Ratings agency Standard & Poor's downgraded Dexia's core entities on Tuesday for the second time in a week and said on Wednesday it may cut FSA's top rating, pointing to losses the unit had made on mortgage-backed debt.

"That's not something you can improvise on in one night or even two days" Dexia Chairman Jean-Luc Dehaene, a former Belgian premier, said of FSA.

Mariani told a conference call that the option of isolating FSA from the group would be far from simple, adding that a decision on the U.S. unit would be taken in the coming weeks.
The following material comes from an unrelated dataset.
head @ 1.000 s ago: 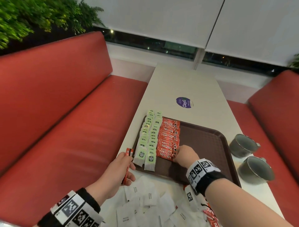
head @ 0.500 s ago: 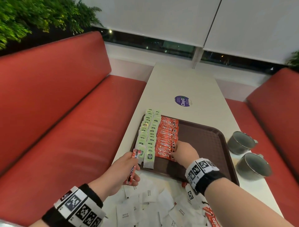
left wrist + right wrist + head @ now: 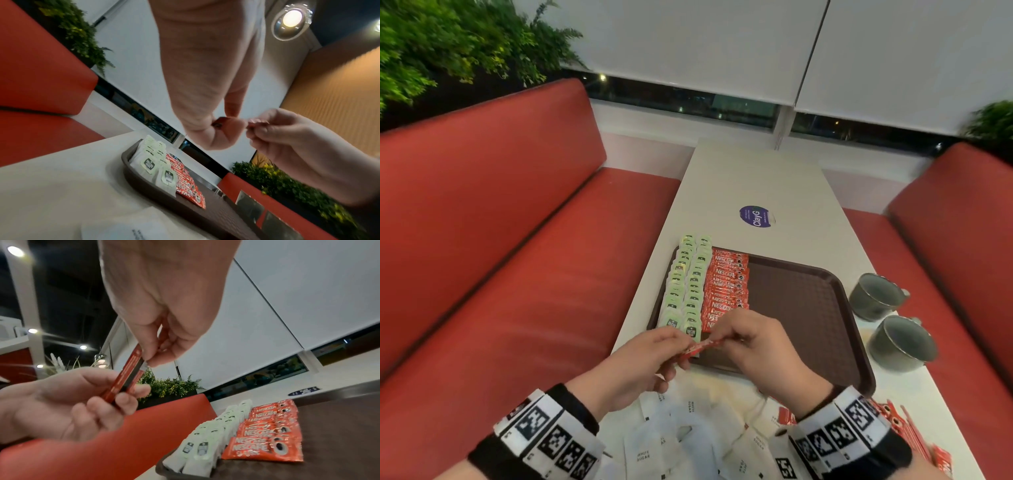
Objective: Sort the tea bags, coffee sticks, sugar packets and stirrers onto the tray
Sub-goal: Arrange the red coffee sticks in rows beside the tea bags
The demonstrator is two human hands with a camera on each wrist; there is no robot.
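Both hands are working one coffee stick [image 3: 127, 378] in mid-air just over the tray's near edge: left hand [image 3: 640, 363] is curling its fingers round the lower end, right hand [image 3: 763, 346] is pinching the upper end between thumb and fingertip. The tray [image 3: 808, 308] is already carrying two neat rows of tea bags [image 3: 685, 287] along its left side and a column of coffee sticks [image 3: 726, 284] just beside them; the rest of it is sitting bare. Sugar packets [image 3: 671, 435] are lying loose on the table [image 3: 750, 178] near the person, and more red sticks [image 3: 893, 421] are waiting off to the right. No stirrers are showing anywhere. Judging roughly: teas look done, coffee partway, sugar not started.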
A source close to the talks said Belgium would provide 60.5 percent of the guarantee, France 36.5 percent and Luxembourg 3 percent.

Dexia's situation was complicated by the fact that it is largely in the hands of public bodies, including Belgium's three regions and local authorities, which signed up for last week's capital injection at 9.90 euros per share.

Rival Fortis was dismantled by the Dutch, Belgian and Luxembourg governments and part sold to France's BNP Paribas at the weekend, leaving shareholders little. Analysts believed a similar carve-up of Dexia was highly unlikely.

"There are no rules," Belgian Finance Minister Didier Reynders replied to a question on the different types of rescue.

Leterme urged depositors on Tuesday not to withdraw funds from Dexia, vowing the government would stand by the bank.

Reynders said Belgium was likely to raise its deposit guarantees to 100,000 euros from 20,000 euros now.